**Task item**
Beginning with the line that holds "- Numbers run" in the data below, give again every line through the one that holds "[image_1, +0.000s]", exactly as written.

──────

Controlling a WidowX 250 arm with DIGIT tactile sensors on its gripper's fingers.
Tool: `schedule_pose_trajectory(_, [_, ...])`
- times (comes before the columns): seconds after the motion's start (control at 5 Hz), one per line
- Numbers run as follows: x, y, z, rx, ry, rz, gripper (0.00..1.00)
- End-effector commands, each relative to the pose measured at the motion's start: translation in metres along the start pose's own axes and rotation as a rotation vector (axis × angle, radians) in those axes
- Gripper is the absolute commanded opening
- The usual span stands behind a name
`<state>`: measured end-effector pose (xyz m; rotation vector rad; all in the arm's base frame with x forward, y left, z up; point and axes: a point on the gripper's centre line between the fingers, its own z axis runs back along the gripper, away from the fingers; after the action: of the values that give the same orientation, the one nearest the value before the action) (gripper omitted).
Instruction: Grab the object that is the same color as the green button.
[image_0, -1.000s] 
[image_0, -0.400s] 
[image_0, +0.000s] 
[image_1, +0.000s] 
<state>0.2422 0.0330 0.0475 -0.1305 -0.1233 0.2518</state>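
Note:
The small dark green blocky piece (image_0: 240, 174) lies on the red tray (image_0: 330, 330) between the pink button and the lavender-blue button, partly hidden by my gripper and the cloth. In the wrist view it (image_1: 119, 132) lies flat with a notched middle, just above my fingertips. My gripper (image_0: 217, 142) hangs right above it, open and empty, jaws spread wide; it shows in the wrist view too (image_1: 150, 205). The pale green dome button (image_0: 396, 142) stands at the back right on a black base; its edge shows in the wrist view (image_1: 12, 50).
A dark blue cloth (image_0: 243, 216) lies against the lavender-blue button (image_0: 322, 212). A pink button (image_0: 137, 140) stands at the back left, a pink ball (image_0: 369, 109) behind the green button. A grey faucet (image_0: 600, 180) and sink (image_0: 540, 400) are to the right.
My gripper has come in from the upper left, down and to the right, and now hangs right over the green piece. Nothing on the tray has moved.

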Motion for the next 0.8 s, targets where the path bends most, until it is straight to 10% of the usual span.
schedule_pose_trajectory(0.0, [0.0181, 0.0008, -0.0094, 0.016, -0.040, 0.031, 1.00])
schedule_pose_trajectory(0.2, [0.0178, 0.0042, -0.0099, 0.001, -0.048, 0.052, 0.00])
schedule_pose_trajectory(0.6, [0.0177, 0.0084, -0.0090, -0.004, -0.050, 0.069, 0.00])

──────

**Response to the exercise**
- Numbers run as follows: x, y, z, rx, ry, rz, gripper (0.00..1.00)
- End-effector commands, each relative to the pose measured at the motion's start: translation in metres along the start pose's own axes and rotation as a rotation vector (axis × angle, radians) in those axes
- Gripper is the absolute commanded opening
- The usual span stands behind a name
`<state>`: measured end-effector pose (xyz m; rotation vector rad; all in the arm's base frame with x forward, y left, z up; point and axes: a point on the gripper's centre line between the fingers, its own z axis runs back along the gripper, away from the fingers; after the action: of the values that give the same orientation, the one nearest the value before the action) (gripper omitted).
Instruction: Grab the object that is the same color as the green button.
[image_0, -1.000s] 
[image_0, -0.400s] 
[image_0, +0.000s] 
[image_1, +0.000s] 

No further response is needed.